Re: Open Office file formats (Oasis-open) and gnumeric



On Wed, Mar 12, 2003 at 08:25:48AM -0500, Russell McOrmond wrote:

On Tue, 11 Mar 2003, Jody Goldberg wrote:

implementable.  As an example,  I'm experimenting with a form of
conditional formats that is different from MS Excel.

  I think one of the differences is that I think of a spreadsheet as a
tool used on a network, and you may be thinking of it as a tool used on a
desktop.  Will users know when they are using features that will be lossy
when exported to formats other than the Gnumeric format?

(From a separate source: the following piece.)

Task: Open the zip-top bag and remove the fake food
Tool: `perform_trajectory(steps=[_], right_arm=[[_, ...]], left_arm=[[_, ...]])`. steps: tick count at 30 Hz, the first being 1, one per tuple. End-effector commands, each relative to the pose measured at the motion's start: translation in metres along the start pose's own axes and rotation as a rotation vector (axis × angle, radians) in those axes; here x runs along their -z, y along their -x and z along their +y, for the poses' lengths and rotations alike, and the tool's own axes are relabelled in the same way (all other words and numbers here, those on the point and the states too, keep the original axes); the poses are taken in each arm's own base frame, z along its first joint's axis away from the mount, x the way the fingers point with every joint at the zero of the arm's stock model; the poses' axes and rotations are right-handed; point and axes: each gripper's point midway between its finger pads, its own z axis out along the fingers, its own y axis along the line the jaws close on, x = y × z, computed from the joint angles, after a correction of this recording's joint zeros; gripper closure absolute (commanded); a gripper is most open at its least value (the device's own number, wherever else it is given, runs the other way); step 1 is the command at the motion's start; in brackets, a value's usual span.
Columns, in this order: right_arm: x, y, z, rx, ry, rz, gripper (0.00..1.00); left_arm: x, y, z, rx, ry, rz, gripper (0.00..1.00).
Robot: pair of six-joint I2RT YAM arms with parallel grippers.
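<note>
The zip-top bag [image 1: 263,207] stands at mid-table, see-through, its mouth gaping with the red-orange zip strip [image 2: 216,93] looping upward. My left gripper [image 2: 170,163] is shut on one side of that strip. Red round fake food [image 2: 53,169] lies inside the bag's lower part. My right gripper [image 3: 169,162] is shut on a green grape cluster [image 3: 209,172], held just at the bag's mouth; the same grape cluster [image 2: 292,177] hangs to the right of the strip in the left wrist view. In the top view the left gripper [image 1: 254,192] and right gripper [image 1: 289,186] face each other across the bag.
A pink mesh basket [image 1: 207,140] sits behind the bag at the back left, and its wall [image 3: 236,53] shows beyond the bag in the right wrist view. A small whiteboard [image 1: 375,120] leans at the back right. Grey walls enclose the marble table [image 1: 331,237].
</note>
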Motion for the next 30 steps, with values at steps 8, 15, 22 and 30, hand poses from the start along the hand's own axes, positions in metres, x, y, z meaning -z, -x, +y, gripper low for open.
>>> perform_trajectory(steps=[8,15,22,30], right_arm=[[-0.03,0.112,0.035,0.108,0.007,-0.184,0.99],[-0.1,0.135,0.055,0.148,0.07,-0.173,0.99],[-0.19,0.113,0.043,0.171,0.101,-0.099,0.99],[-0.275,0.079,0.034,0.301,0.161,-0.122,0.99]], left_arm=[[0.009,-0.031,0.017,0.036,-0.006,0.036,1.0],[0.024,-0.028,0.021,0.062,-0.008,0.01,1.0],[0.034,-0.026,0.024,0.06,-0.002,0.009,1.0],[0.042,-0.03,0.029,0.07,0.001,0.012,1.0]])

Spreadsheets sit in limbo between end user applications and
development tools.  To some people they are just viewing a document,
possibly tweaking a value or two.  In that niche MS Excel dominates
it has had more time and more people beating on it than any of us
can dream of.  However, for several niches spreadsheets are used
very differently.  They are rapid application development and
deployment frameworks.

    - In finance as front-ends to analytics
    - To build schedules
    - As sick simplistic data bases

In these areas features do matter.  If people can get things done
more smoothly with Gnumeric by using calculated formats rather than
hand crafting a maximum of 3 conditional formats when doing a
schedule they will use Gnumeric.


  Is this feature worth the "best viewed by" problems that will exist?  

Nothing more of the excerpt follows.